BACKGROUND OF THE INVENTION The invention relates to a fuel injector for a gas-powered diesel engine of the type having an elongated housing with a pressure gas supply and a duct between the supply and one or more nozzle holes in the front end of the engine cylinder combustion chamber. the injector, which gas duct is controlled by a valve body cooperating with a seat in the injector housing, which is actuated in the direction towards the seat by a biased closing spring and in the opposite direction by a periodic disk applied to the servo oil.

Diesel engines that can run on gas as fuel include: interesting as propulsion machinery in gas tankers, especially for the transport of liquefied natural gas (LNG), since the amount of gas which inevitably evaporates from the cargo can be utilized with high efficiency in the diesel engine. However, the type of motor can also advantageously be used in stationary systems, including as a driving force for electric generators.

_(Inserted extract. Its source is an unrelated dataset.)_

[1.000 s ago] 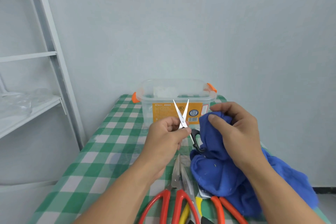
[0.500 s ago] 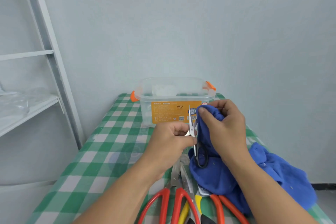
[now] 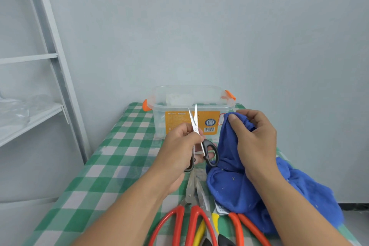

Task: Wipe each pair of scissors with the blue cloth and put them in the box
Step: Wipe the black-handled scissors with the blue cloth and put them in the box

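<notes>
My left hand [image 3: 180, 152] holds small black-handled scissors [image 3: 200, 138] upright, fingers through the handles, blades slightly apart and pointing up in front of the box. To their right my right hand [image 3: 253, 138] grips a bunched fold of the blue cloth [image 3: 239, 181], held just clear of the blades. The rest of the cloth lies heaped on the table. A clear plastic box [image 3: 191, 110] with orange clips and an orange label stands at the far end of the table.
Red-handled scissors [image 3: 187, 211] lie on the green checked tablecloth [image 3: 111, 158] near me, with yellow-handled [image 3: 199, 231] and orange-handled tools [image 3: 239, 225] beside them, partly under the cloth. A grey metal shelf rack [image 3: 40, 62] stands to the left. A wall is close behind the box.
Half a second ago the cloth was pressed against the shut blades; now my right hand has drawn the cloth off to the right and the blades stand slightly apart again.
</notes>
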`<state>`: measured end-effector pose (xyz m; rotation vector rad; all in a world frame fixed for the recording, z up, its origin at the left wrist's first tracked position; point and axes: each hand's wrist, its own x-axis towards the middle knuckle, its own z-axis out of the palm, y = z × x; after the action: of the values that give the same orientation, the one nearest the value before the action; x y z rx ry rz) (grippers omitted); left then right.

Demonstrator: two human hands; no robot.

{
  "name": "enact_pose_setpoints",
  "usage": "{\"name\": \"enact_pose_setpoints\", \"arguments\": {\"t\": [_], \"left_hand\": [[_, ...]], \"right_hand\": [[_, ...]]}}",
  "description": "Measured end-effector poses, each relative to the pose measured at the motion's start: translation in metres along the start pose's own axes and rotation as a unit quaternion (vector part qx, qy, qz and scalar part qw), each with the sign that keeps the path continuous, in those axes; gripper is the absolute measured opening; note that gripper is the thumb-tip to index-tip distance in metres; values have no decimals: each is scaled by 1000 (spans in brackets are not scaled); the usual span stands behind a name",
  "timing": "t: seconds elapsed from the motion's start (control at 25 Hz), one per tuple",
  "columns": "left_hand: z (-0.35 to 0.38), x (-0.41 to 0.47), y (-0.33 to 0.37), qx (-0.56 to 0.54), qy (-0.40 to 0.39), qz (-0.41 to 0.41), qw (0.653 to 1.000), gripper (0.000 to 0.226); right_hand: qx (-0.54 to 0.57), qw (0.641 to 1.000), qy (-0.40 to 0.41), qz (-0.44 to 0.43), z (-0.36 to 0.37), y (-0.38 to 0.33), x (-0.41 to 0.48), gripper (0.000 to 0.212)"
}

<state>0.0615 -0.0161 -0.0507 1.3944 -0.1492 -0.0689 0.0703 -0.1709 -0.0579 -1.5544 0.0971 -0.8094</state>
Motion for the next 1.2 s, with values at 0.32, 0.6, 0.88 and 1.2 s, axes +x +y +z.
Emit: {"name": "enact_pose_setpoints", "arguments": {"t": [0.32,0.6,0.88,1.2], "left_hand": [[0,10,16,-19,25,10,999,13],[7,24,42,34,18,-14,999,13],[2,65,85,138,29,-23,990,28],[11,130,101,522,-22,52,851,35]], "right_hand": [[-3,999,-36,-18,-3,5,0,21],[15,998,-53,3,5,8,-4,33],[-17,997,-75,-6,4,11,3,24],[-130,974,-113,-144,4,15,5,52]]}}
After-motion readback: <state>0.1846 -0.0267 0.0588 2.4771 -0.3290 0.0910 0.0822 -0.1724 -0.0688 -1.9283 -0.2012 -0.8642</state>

Regardless of the scope of the engine, it is a natural requirement that the risk of gas explosions in the engine itself is prevented as far as possible already by virtue of the engine design. A severe explosion can occur especially if the gas valve body of a cylinder injector gets stuck in fully or partially open position, so that during a working cycle substantially more gas is injected than corresponding to the amount of oxygen present in the cylinder. The amount of unburned gas, which then flows out of the cylinder mixed with the hot combustion gases, can be expected to ignite spontaneously or elsewhere in the exhaust system, where it comes into contact with free oxygen, such as e.g. is found in the exhaust gas from another, normally functioning cylinder. Especially if the ignition occurs in an exhaust receiver, a momentary pressure rise of pronounced explosive nature can occur, 35 which can lead to serious injury.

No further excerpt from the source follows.